Ink Analysis with the Tablet PC SDK

 

Jamie Wakeam
Microsoft Corporation

May 2003

Applies to:
    Microsoft® Tablet PC Platform SDK

Summary: Learn the benefits of analyzing ink using the Divider APIs in the Tablet PC Platform SDK version 1.5. This paper also outlines some example scenarios where ink analysis is particularly useful. (7 printed pages)

Contents

Introduction
What is Ink Analysis?
Why is Classification Useful?
How is Divider Different from RecognizerContext?
How Well Does the Classification Work?
Conclusion

Introduction

It is presumed that the reader has a basic familiarity with the Microsoft® Tablet PC Platform SDK APIs. For details about the Tablet PC Platform SDK, see Windows XP Tablet PC Edition.

What is Ink Analysis?

As more applications start to integrate ink as a primary or alternate form of input, there is an increased need for more powerful tools that help manipulate that ink. In common practice, users tend to author their ink notes all over the page. Although convention dictates that we write between the lines, the truth is that unless we are writing a traditional letter most of us don't always stay between the lines. We usually write in various sizes, add content at odd angles, use differing line lengths, sketch in quick doodles, and insert drawings, flow charts, and bulleted and number lists. To the author and most readers this content is perfectly natural and quite legible. We understand that margin comments are distinct lines not to be mixed in with the main body of a note.

To the computer, however, ink is nothing more than a linear collection of strokes on the screen. By using the Divider object and related APIs found in version 1.5 of the Microsoft Tablet PC Platform SDK, application developers can add clear and useful structure to the ink captured in their programs. This structure is available to the developer as two types of classifications: handwriting or drawing.

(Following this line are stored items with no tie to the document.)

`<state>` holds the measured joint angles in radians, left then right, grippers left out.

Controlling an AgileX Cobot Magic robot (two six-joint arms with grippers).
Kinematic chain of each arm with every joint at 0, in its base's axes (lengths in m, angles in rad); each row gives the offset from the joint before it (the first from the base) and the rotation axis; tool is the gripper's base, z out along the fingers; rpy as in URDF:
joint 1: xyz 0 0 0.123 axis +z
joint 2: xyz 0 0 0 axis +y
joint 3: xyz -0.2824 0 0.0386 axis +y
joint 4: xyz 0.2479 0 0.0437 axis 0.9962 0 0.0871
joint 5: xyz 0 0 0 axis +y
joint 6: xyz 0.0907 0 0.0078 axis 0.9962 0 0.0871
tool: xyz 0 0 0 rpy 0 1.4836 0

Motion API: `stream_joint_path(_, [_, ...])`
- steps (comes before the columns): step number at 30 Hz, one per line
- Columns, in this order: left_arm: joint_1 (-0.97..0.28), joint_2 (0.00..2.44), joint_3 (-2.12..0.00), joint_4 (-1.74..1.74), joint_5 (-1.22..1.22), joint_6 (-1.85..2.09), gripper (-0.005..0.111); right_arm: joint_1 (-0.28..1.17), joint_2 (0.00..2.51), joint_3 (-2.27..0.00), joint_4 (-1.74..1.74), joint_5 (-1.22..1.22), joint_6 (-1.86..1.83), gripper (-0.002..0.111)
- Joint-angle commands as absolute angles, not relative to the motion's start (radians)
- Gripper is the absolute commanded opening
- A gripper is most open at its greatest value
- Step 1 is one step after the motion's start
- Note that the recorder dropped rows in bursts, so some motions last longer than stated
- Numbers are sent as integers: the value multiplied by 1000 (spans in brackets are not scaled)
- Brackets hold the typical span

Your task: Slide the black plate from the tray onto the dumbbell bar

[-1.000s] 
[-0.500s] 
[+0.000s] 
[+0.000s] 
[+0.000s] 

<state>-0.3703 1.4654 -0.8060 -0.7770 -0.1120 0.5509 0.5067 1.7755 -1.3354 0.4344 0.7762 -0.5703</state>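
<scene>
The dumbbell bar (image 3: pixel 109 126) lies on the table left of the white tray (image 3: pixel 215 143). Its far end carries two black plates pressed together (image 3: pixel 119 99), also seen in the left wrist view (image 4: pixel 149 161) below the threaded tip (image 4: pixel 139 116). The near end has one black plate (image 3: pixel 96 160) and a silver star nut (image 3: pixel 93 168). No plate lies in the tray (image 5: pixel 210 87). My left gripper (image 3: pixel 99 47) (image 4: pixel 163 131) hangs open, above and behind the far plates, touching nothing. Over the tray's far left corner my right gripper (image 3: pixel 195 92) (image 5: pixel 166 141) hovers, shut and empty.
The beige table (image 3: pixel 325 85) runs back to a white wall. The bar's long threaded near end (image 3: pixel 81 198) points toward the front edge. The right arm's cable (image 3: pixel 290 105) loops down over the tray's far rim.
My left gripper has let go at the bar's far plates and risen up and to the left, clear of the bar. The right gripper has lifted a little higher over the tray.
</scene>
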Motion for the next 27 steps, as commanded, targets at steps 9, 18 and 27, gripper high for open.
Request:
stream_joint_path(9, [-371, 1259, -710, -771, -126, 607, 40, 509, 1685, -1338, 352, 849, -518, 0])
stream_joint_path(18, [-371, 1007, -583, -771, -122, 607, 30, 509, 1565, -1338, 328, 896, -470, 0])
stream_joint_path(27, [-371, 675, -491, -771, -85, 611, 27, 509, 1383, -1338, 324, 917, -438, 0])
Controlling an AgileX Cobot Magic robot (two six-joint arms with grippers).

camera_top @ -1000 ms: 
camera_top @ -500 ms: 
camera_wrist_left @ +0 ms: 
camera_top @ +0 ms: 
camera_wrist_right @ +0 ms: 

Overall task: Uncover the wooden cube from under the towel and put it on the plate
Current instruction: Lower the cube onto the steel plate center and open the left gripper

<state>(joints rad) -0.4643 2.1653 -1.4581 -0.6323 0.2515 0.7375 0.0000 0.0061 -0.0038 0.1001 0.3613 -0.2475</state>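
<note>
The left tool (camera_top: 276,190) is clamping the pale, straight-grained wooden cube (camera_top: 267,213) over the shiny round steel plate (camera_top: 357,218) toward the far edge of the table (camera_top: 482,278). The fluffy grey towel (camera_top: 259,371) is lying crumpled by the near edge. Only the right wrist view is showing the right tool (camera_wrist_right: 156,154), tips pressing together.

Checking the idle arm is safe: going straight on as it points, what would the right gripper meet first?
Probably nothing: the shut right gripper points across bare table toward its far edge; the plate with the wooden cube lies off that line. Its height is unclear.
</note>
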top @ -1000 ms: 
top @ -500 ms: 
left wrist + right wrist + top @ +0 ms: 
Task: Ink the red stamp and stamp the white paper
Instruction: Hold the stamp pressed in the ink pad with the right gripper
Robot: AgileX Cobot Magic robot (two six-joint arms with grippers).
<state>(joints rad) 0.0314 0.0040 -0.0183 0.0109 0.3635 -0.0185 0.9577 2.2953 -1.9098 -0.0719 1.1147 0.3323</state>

The handwriting classification is further divided into paragraphs, lines, and segments. In a word-based recognizer, a segment is associated with a word, while in a character-based recognizer, a segment is associated with a character. For example, the Microsoft English (US) Handwriting Recognizer is a word based recognizer, and the Microsoft Chinese (Traditional) Handwriting Recognizer is a character based recognizer.

The Divider object analyzes the ink strokes in a given stroke collection and computes a classification for the strokes. To start, all ink strokes are divided only into the two collections of handwriting and drawing. The drawing collection contains any strokes that the Divider has determined to be drawings. All strokes that are not added to the drawing collection are segmented into collections of paragraphs, lines and segments.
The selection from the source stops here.